Statement from the Alliance to Protect Kalief’s Law on Discovery Rollbacks

May 9, 2025

Contact:

Anthony Chiarito, achiarito@bronxdefenders.org


***FOR IMMEDIATE RELEASE***



Statement from the Alliance to Protect Kalief’s Law on Discovery Rollbacks

(ALBANY, NY) - The Alliance to Protect Kalief’s Law, a statewide coalition of impacted New Yorkers, public defender offices, civil rights organizations, leading advocacy groups, clergy, labor, and many others, issued the following statement on discovery rollbacks included in New York’s Fiscal Year 2026 budget:

“Since the 2019 discovery reforms took effect, hundreds of thousands of people have been protected from coerced plea deals, excessive court delays, prolonged pretrial detention, and wrongful convictions. Nevertheless, Governor Hochul, at the behest of New York’s District Attorneys, delayed the entire state budget with a campaign to roll back these fundamental protections, based on false information and misleading data.

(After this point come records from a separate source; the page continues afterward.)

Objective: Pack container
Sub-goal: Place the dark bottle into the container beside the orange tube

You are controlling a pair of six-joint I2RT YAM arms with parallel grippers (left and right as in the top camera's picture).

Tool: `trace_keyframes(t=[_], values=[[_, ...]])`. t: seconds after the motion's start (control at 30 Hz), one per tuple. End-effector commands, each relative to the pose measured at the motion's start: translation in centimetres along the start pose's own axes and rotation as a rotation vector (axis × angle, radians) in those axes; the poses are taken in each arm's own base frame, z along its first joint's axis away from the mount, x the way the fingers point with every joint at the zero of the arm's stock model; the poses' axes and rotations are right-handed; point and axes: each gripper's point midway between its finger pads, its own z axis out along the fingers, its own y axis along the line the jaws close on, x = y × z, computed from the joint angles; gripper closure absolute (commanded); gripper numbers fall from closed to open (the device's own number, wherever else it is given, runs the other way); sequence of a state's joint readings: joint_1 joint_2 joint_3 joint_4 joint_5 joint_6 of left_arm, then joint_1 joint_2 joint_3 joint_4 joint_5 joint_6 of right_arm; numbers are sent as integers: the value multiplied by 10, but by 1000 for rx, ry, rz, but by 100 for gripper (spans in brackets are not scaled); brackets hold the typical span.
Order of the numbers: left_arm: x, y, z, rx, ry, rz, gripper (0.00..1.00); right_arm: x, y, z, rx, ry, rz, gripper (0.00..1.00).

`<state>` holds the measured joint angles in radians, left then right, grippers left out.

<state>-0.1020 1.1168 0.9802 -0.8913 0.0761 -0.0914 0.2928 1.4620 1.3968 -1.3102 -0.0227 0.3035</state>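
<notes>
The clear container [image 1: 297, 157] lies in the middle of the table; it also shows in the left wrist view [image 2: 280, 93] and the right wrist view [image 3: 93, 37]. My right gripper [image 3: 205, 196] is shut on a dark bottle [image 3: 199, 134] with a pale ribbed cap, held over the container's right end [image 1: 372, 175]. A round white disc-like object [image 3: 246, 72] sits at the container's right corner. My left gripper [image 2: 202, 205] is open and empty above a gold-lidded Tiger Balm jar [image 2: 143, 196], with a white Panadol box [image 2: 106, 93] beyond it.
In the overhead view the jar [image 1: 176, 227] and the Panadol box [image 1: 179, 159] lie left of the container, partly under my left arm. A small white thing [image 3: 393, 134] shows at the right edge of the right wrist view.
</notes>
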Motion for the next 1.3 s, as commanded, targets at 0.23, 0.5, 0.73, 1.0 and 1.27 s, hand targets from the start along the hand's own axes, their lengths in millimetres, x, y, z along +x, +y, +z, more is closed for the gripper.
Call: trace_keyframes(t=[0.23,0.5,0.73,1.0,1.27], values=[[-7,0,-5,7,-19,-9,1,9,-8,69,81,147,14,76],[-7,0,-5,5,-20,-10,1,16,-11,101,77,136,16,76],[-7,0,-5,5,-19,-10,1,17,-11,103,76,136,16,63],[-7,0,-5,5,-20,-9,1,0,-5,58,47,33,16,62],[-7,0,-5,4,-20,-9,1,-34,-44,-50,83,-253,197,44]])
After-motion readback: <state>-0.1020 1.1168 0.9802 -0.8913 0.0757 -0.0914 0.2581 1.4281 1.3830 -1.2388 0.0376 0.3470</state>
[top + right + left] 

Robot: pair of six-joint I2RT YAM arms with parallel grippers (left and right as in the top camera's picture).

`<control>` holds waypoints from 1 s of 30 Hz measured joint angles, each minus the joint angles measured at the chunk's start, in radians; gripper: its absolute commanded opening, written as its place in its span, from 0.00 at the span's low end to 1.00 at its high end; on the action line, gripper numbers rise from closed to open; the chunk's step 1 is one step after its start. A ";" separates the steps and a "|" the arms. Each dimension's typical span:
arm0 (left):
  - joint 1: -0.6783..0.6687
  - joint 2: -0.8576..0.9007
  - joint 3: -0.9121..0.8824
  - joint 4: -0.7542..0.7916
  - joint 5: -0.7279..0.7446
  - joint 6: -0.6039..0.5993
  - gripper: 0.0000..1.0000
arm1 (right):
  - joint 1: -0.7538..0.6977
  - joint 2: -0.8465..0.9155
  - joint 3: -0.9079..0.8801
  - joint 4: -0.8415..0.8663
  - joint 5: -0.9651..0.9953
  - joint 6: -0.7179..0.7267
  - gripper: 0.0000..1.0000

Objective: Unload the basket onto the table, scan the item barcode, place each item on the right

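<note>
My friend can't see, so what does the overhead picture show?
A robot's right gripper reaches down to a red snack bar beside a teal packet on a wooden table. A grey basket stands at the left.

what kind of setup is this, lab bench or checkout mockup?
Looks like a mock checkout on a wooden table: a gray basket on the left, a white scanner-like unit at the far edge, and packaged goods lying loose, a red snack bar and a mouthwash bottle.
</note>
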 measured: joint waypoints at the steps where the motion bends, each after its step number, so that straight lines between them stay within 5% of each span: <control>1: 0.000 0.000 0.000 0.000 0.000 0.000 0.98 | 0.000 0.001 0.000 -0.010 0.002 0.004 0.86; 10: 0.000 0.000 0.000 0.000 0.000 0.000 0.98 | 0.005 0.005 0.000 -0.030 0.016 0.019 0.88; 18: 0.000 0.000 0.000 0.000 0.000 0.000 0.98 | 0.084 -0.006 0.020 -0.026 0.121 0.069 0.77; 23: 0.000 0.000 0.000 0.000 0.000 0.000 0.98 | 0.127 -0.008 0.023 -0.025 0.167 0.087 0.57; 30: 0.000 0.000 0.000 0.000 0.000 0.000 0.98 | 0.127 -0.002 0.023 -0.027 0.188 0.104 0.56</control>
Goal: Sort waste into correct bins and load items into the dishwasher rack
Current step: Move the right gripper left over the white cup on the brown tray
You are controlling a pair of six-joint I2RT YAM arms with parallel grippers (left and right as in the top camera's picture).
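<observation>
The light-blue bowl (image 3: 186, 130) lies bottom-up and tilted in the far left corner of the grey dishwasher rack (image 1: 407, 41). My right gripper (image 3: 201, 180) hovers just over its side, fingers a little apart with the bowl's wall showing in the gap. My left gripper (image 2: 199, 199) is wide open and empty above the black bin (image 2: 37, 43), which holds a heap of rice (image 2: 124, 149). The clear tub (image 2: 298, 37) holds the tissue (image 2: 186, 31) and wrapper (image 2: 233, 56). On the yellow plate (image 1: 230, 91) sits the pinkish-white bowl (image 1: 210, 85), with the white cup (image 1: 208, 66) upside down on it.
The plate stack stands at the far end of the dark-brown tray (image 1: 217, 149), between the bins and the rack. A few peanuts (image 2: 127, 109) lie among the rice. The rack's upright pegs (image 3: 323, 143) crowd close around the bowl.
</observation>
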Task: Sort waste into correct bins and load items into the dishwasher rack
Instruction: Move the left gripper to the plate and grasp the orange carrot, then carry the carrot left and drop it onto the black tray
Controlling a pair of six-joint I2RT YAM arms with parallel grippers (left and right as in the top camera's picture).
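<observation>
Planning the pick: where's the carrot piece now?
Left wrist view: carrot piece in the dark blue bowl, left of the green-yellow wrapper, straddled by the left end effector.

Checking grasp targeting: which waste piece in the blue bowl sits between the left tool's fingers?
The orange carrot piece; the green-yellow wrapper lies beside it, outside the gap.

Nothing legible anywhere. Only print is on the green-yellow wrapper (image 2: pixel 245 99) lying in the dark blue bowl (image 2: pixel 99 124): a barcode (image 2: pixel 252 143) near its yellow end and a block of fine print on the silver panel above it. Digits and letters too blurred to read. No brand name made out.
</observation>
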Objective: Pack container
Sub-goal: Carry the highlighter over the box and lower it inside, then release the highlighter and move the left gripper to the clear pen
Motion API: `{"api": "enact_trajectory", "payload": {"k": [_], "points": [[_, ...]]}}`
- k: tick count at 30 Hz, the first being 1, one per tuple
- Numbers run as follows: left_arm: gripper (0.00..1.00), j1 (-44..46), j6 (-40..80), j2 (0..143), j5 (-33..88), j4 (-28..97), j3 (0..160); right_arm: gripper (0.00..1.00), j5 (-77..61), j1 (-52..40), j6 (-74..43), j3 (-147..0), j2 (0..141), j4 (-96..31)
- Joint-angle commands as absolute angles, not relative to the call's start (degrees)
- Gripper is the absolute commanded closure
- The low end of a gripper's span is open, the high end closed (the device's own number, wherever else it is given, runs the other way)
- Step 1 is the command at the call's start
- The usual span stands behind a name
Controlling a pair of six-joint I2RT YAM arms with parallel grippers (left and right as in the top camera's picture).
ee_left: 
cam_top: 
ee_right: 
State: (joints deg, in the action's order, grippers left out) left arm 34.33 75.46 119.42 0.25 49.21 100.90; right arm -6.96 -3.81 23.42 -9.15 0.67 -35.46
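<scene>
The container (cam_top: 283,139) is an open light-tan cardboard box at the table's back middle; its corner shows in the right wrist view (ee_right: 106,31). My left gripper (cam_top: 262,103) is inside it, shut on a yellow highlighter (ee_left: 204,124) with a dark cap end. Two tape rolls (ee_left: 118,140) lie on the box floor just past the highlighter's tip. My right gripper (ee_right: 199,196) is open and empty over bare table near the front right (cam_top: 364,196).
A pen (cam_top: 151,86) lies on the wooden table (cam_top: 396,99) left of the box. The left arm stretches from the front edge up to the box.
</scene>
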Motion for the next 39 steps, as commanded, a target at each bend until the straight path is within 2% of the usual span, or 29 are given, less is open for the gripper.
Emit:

Yesterday, the Legislature passed a budget that amended New York’s discovery law, but thankfully did not incorporate all of the Governor’s proposed changes. We are grateful to Speaker Heastie, Majority Leader Stewart-Cousins, and many other lawmakers—including members of the Black, Puerto Rican, Hispanic, and Asian Legislative Caucus—for fighting against the proposed rollbacks and seeking the input of impacted people, defenders, and advocates throughout this fight.

Since this law took effect, District Attorneys have been more interested in dismantling the discovery law than in implementing it. Enough is enough. They have the funding they need to meet their obligations under the law. Any future attempts to roll back these laws must be rejected. We know that evidence-sharing does not threaten public safety. True safety comes from investments in housing, healthcare, education, and community—not from stripping away fundamental fairness and transparency.

The Alliance to Protect Kalief’s Law will never stop fighting to uphold the principles that discovery reform was built on: that every person accused of a crime has the right to evidence, the right to due process, and the right to a fair defense against the full power of the government. Those are the promises made in Kalief Browder’s name and in recognition of the experience of the millions of New Yorkers–a disproportionate number of whom are Black and Brown–who have gone to trial or accepted a guilty plea without access to the evidence.”